▸ REQUIRED WORK
The expected output is a verbatim reprint of the lines from the beginning of the data that follows through the line that contains "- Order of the".
Start of COLLECTED MATERIAL
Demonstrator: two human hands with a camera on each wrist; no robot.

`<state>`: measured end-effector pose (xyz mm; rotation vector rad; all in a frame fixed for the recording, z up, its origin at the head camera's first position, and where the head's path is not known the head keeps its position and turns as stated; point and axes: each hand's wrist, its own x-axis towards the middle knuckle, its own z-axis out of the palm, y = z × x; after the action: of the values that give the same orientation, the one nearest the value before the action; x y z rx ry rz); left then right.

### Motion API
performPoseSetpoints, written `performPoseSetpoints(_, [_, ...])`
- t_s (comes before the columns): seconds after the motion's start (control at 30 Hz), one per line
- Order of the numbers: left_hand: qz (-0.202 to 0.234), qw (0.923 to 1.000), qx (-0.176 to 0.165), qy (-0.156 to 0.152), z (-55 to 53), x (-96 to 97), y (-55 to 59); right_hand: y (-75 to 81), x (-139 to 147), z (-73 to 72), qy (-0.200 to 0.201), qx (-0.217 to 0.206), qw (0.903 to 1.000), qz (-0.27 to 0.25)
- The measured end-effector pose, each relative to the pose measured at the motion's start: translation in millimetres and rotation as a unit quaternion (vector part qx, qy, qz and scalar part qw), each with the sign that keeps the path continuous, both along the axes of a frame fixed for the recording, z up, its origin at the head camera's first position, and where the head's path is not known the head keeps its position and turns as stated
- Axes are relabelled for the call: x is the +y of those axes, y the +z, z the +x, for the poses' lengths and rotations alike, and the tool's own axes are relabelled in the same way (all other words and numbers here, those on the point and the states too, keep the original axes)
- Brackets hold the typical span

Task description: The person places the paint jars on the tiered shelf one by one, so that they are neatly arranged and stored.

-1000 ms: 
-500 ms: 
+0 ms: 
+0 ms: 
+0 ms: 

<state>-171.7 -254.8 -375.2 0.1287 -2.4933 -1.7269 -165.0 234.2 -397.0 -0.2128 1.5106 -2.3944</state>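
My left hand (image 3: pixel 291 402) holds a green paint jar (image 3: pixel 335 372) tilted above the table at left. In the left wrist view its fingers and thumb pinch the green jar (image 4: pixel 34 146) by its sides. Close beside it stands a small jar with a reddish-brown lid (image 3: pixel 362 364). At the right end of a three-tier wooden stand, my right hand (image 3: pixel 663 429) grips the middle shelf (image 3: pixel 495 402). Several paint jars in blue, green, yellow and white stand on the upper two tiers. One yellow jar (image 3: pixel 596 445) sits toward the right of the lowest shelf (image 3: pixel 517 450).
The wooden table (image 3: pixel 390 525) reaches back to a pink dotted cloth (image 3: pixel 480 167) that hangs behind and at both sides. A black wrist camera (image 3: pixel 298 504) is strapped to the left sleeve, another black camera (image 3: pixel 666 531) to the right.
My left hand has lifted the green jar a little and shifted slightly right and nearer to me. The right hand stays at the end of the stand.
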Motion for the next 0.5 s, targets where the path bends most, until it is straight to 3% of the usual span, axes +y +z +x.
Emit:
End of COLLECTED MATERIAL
▸ WRITTEN RESPONSE
Demonstrator: two human hands with a camera on each wrist; no robot.

`<state>`: measured end-effector pose (xyz mm; rotation vector rad; all in a frame fixed for the recording, z up, its origin at the head camera's first position, and where the head's path is not known the head keeps its position and turns as stated; point and axes: each hand's wrist, its own x-axis towards the middle knuckle, its own z-axis out of the palm, y = z × x; after the action: of the values that give the same orientation, the one nearest the value before the action; x y z rx ry rz); left then right.

### Motion API
performPoseSetpoints, written `performPoseSetpoints(_, [_, ...])`
- t_s (comes before the columns): seconds after the motion's start (control at 30 Hz), one per line
- Order of the numbers: left_hand: qz (-0.202 to 0.234), qw (0.923 to 1.000), qx (-0.176 to 0.165), qy (-0.156 to 0.152), z (-55 to 53), x (-96 to 97), y (-55 to 59); right_hand: y (-75 to 81), x (-139 to 147), z (-73 to 72), qy (-0.200 to 0.201), qx (-0.217 to 0.206), qw (0.903 to 1.000), qz (-0.27 to 0.25)

There's nothing left to add to the output.